Cloud – Page 51 – Curated SQL

Moving Stack Overflow to Azure

Published 2022-12-28 by Kevin Feasel

Aaron Bertrand gets into the whats and wherefores:

Like many companies, Stack Overflow is trying to get out of the business of running our architecture in our own data centers; instead, we want to offload some of the more mundane parts of system administration to a cloud service offering like Azure.

I’m going to cut to the chase for the purpose of this article and concede we’ve already decided on Azure for the majority of our infrastructure and, most importantly to me, our databases.

Click through to learn what their plan is and why Aaron & co went that particular route.

Comments closed

Wrapping Up the Advent of Azure ML

Published 2022-12-27 by Kevin Feasel

Tomaz Kastrun shares additional resources:

If you want to immerse in further reading and additional knowledge, here are some links. Here are just couple.
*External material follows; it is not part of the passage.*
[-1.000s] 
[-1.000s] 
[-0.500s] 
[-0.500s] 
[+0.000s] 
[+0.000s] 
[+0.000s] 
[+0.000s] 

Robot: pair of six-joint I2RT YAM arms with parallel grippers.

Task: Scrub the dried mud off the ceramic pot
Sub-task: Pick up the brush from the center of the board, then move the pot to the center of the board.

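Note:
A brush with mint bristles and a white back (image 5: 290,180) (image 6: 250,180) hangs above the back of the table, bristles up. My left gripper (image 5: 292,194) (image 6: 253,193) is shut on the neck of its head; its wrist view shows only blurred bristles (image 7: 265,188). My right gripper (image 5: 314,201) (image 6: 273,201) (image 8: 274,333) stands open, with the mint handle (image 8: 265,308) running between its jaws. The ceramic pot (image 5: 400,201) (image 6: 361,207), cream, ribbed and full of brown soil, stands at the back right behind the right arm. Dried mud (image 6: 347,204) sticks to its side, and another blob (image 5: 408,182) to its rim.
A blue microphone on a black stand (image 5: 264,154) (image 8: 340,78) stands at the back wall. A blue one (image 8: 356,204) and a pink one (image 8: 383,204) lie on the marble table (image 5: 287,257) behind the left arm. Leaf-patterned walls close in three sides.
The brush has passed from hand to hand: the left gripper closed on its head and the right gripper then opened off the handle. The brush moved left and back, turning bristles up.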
That’ll do it. With 24 posts in 24 days, Tomaz wraps up an excellent advent series. There’s a lot more to Azure ML but this was a great overview of AML if you’re new to the product.

Comments closed

Script Activity Outputs to ForEach Inputs with ADF

Published 2022-12-23 by Kevin Feasel

Meagan Longoria links in a script:

In early 2022, Microsoft released a new activity in Azure Data Factory (ADF) called the Script activity. The Script activity allows you to execute one or more SQL statements and receive zero, one, or multiple result sets as the output. This is an advantage over the stored procedure activity that was already available in ADF, as the stored procedure activity doesn’t support using the result set returned from a query in a downstream activity.
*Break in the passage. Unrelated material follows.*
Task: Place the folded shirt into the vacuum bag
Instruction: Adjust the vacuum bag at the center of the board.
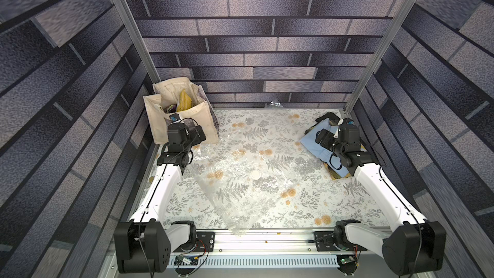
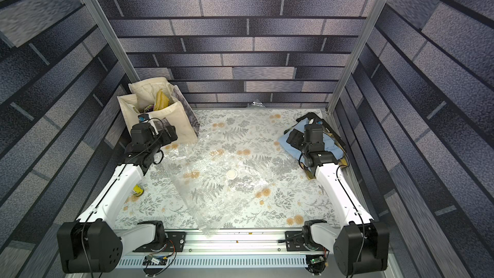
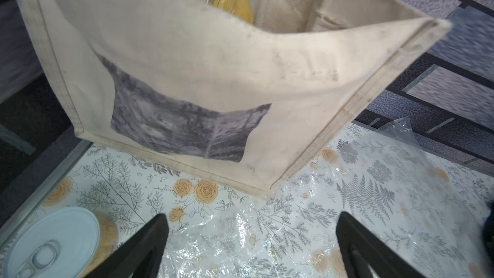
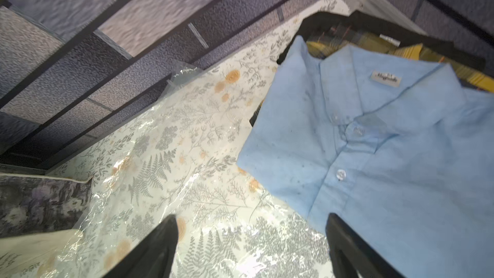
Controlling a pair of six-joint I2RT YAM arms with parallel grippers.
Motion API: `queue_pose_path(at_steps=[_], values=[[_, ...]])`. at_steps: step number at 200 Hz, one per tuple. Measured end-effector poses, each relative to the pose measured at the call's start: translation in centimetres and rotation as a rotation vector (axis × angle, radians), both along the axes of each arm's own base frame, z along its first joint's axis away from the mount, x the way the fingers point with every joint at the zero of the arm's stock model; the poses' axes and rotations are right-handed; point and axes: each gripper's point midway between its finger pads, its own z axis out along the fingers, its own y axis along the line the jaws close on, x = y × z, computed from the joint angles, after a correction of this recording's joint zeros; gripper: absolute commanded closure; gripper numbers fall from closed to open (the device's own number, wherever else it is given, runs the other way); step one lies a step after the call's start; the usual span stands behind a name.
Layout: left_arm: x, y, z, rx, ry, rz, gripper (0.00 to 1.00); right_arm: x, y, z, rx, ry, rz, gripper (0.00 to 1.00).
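1. While the big clear crinkly plastic vacuum bag lies flat and slantwise on the floral-print tabletop, one of its corners pokes past the table's near edge. The opposite corner curls up at the back wall.
2. The folded light-blue button-up shirt is outside the bag, at the bag's right-arm side. It sits on a yellow plaid cloth and a black cloth, and its near edge looks like it laps onto the plastic.
3. Right gripper: jaws spread, nothing pinched. One finger hangs over the shirt's edge, the other over the bag's plastic.
4. Left gripper: jaws wide apart and empty, above the bag's edge on the side away from the shirt.
5. A cream canvas tote with a grey print stands upright touching that same edge of the bag, tucked into the back corner. A yellow packet sticks out of the top.
6. A round tin can with a pull-tab lid stands just off the bag by the left arm, close to the table's side edge.
7. Room to move: the bag's middle carries only the small round white valve cap. Bare tabletop shows on both flanks of the bag's near half.
8. Count: one vacuum bag, one valve cap, one blue shirt, two cloths under it, one tote, one packet, one can, two grippers.
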Motion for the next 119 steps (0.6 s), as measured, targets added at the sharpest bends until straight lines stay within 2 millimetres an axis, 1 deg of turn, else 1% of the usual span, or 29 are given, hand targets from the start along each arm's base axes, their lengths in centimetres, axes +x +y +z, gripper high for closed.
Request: queue_pose_path(at_steps=[13, 28, 39, 52, 72, 87, 98, 106, 119], values=[[-0.7, 2.0, -1.9, -0.12, 0.035, 0.055, 0.0, -1.5, 0.8, -1.4, 0.035, 0.065, -0.01, 0.15], [-1.6, 3.9, -3.5, -0.231, 0.062, 0.118, 0.0, -3.3, 2.1, -2.2, 0.056, 0.124, -0.013, 0.15], [-2.0, 4.5, -4.0, -0.27, 0.08, 0.137, 0.0, -4.5, 3.0, -2.5, 0.06, 0.158, -0.011, 0.15], [-2.2, 4.2, -4.1, -0.273, 0.104, 0.13, 0.0, -6.1, 4.3, -3.4, 0.067, 0.206, 0.001, 0.15], [-2.1, 2.4, -3.0, -0.18, 0.123, 0.072, 0.0, -8.9, 6.3, -5.8, 0.065, 0.311, 0.024, 0.14], [-2.2, 0.5, -1.2, -0.078, 0.096, 0.013, 0.0, -10.8, 7.2, -7.9, 0.056, 0.392, 0.029, 0.13], [-2.5, -0.7, 0.6, -0.034, 0.052, -0.012, 0.0, -11.5, 7.4, -9.3, 0.052, 0.442, 0.02, 0.11], [-2.9, -0.7, 1.4, -0.034, 0.034, 0.006, 0.0, -11.8, 7.2, -10.2, 0.045, 0.471, 0.003, 0.1], [-3.4, 0.7, 2.2, -0.064, 0.014, 0.079, 0.0, -11.8, 6.9, -11.5, 0.038, 0.515, -0.03, 0.1]])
However, when I went to find examples of how to reference those result sets, the documentation was lacking.

Click through as Meagan corrects a gap in documentation.

Comments closed

Batch Endpoints in Azure ML

Published 2022-12-22 by Kevin Feasel

Tomaz Kastrun is winding down an advent of Azure ML. Day 22 covers batch scoring:

Batch endpoints are a great and simple way to run inference over large volumes of data. They simplify the process of hosting your models for batch scoring.

Click through to see how it all works.

Comments closed

Structuring Azure ML Projects and using the Terminal

Published 2022-12-21 by Kevin Feasel

Tomaz Kastrun nears the end of the Azure ML advent. Day 20 covers package requirements and other niceties:

When creating notebooks, it is always a good way to have the dependencies included. Whether it is a particular version of a package, a separate script file or an installation requirement.

Selecting an environment or kernel can be an issue if it is not correctly initiated with the code. And you can also check the kernels with a simple python code:

Day 21 looks at the Azure CLI and running code from within a compute instance terminal:

Using Azure CLI can help you progress faster, make repetitve tasks automated and even use the GIT integration, for faster and better collaboration.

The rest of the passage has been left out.